3.3.2. Molecular descriptors

The first descriptor controlling the BMLR-QSPR (t = 7.403) is LUMO + 1 energy, which is a semi-empirical descriptor. Lowest unoccupied molecular orbital (LUMO) energy is determined by

ε_{LUMO} = ⟨ ϕ_{LUMO} | \hat{F} | ϕ_{LUMO} ⟩,

3.2

where $ϕ_{LUMO}$ stands for lowest unoccupied molecular orbital and $\hat{F}$ for Fock operator.

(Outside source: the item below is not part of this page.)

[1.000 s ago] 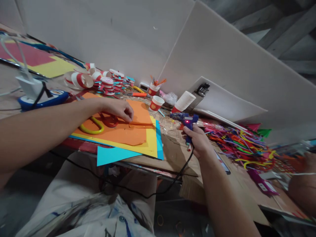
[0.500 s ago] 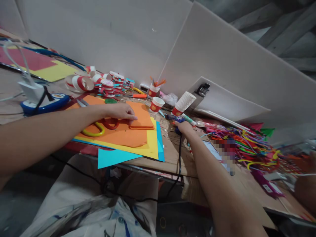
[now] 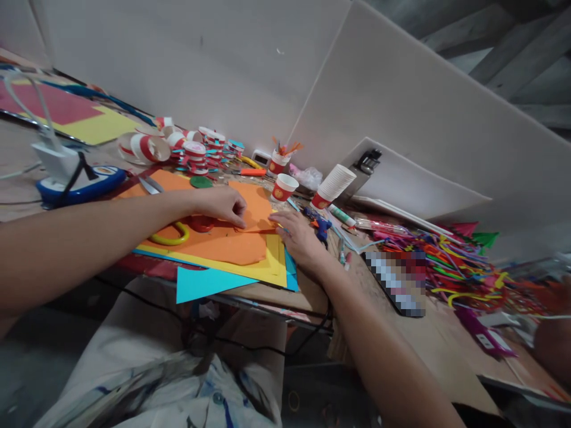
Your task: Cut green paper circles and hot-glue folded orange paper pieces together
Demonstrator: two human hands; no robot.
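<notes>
My left hand (image 3: 223,206) rests with curled fingers on the left edge of a small folded orange paper (image 3: 256,205), its fingertips pressed to it. At that paper's right corner is my right hand (image 3: 298,235), fingers extended and holding nothing visible. Beneath lie a larger orange sheet (image 3: 232,246), a yellow sheet (image 3: 275,261) and blue sheets (image 3: 200,285). Yellow-handled scissors (image 3: 172,235) lie partly under my left forearm. Just right of my right hand, a blue glue gun (image 3: 322,227) lies on the table.
Paper cups (image 3: 284,188) and a cup stack (image 3: 332,186) stand at the back. Decorated cups (image 3: 194,157) and a power strip (image 3: 84,187) are to the left. Colourful pipe cleaners (image 3: 446,261) and a phone (image 3: 392,285) lie to the right.
My right hand has let go of the glue gun and moved left to the orange paper. My left hand has stayed on the paper, its fingers slightly more curled.
</notes>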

Number of Br atoms (second descriptor controlling the QSPR model, t = −4.199) is a constitutional descriptor that characterizes the atomic constitution. Its inductive effect (–I) influences the aryl group electrophilicity attached at the pyrazoline heterocycle. Maximum coulombic interaction for bond H–C (t = −5.609) is bond-type descriptor. Coulombic force is determined by the following equation:

E_{coulombic} = \frac{q_{i} \times q_{j}}{D \times r_{i j}},

3.3

where q_i and q_j represent the point charges on atoms i and j, respectively, with r_ij being the distance between them. D denotes the dielectric constant of the medium.

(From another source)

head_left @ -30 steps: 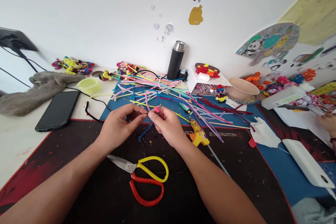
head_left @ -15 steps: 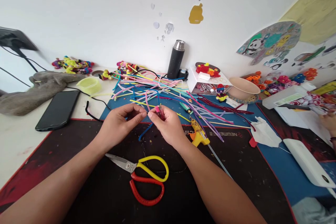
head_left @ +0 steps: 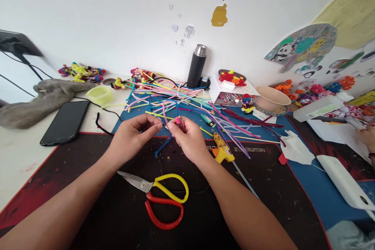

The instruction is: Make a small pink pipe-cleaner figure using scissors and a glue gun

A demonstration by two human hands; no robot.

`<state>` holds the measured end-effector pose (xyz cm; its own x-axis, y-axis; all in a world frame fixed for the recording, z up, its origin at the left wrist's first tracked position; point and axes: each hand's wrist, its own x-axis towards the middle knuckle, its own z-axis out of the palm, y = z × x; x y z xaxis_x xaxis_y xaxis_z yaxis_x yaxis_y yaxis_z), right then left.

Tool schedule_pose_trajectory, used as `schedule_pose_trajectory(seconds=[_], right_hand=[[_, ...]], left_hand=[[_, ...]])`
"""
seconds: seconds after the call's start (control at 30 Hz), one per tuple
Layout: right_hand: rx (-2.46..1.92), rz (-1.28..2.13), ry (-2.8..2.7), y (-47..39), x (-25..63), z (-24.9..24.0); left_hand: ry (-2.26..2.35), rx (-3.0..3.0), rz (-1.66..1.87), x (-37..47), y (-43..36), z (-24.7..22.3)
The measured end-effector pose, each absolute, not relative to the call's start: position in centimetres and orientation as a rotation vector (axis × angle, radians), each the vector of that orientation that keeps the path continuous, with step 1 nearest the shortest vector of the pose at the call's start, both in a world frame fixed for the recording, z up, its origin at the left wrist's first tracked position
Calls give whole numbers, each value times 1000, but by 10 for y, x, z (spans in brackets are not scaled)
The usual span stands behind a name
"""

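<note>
My left hand [head_left: 134, 136] is closed in a pinch above the dark mat; what its fingertips hold, if anything, is too small to make out. Facing it across a narrow gap, my right hand [head_left: 189, 137] is closed around a small pink lighter [head_left: 179, 122], mostly covered by the fingers. Behind both hands lies a tangle of coloured pipe cleaners [head_left: 175, 93]. Scissors [head_left: 149, 187] with one yellow and one red handle rest in front of the hands, blades pointing left. A yellow glue gun [head_left: 223, 150] lies just right of my right hand.
A phone [head_left: 65, 123] and a grey plush piece [head_left: 38, 99] are at left. A black flask [head_left: 197, 66], a white box [head_left: 233, 91] and a bowl [head_left: 272, 99] stand along the wall. Another person's hand [head_left: 366, 136] shows at the far right.
My fingertips, which were nearly touching, have drawn slightly apart. My right hand has shifted a little to the right with the lighter; the things on the table stay put.
</note>
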<state>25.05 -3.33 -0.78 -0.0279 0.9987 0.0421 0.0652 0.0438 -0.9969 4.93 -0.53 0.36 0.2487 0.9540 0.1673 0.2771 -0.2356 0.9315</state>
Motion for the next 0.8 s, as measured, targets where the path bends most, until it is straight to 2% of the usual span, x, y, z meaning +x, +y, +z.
schedule_pose_trajectory(seconds=[0.8], right_hand=[[-1226,1081,-1399,-35,249,-3]], left_hand=[[1197,1790,998,53,-8,8]])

Positively charged part of partial charged surface area (MOPAC PC) is a charge-related descriptor. The partial positively charged surface area (PPSA) is determined by

PPSA 1 = \sum_{A} S_{A} A \in {δ_{A} > 0),

3.4

where S_A stands for the positively charged solvent-accessible atomic surface area (electronic supplementary material, table S1, shows the descriptor value for each tested compound).

3.3.3. Validation

Good statistical parameters were exhibited by the internal validation of the attained QSPP including squared cross-validation of LOO and LMO (R²cvOO, R²cvMO = 0.708, 0.730, respectively), which are comparable with the squared cross-validation of the QSPR model (R² = 0.817). Standard deviation of the regression (s² = 0.011) and Fisher criterion (F = 17.881) also support the robustness of the QSPR model.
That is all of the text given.